_Assignment_
Word for word, transcribe the material below from its first line to the line with "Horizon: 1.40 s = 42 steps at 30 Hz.", both included.

BEGIN Information supplied

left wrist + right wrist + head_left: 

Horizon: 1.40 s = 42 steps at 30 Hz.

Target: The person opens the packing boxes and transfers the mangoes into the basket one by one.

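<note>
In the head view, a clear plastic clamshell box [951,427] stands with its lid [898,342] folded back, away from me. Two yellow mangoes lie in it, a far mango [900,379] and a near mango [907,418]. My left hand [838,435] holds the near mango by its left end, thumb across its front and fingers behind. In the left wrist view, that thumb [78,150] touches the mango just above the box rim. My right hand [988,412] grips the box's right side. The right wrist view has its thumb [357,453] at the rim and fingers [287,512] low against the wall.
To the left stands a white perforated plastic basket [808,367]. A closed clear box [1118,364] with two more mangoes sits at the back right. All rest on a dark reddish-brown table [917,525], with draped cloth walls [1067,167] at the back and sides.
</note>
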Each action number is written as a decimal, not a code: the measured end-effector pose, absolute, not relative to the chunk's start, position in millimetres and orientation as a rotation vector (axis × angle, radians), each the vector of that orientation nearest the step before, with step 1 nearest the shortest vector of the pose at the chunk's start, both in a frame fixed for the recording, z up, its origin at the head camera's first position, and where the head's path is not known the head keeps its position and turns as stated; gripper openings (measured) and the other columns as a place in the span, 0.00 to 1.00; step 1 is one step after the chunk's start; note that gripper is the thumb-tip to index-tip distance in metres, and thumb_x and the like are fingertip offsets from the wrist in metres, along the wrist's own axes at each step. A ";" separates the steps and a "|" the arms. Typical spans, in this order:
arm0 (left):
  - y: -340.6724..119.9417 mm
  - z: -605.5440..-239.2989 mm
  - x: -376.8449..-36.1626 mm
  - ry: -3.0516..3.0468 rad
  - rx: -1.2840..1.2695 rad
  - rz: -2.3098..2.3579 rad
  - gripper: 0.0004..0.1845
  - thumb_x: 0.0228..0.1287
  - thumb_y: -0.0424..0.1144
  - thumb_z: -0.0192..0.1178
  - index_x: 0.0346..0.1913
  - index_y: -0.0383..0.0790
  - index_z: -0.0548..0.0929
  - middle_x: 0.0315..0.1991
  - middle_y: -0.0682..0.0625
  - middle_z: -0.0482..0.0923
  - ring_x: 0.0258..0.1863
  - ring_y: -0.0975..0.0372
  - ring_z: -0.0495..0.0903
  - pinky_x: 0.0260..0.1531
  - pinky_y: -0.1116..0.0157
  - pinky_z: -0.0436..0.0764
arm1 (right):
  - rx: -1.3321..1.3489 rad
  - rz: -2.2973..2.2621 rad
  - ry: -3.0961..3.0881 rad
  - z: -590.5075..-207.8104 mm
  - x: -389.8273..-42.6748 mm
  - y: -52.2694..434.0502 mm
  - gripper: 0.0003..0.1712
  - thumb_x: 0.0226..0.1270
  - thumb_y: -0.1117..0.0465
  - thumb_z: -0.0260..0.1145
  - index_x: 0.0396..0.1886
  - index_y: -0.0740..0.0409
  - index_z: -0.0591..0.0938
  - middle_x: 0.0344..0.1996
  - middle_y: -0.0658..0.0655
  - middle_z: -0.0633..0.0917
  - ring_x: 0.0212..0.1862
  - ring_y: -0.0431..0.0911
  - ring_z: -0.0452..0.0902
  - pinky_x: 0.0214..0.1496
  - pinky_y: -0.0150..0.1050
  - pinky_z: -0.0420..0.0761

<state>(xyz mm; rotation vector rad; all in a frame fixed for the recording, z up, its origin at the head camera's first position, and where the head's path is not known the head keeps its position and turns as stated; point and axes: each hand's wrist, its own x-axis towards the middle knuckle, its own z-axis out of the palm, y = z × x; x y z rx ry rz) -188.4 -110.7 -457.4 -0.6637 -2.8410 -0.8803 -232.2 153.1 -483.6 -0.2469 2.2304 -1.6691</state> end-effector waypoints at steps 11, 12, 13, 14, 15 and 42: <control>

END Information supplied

_Result below_
left wrist + right wrist + head_left: 

Horizon: 1.40 s = 42 steps at 30 Hz.

This completes the required output.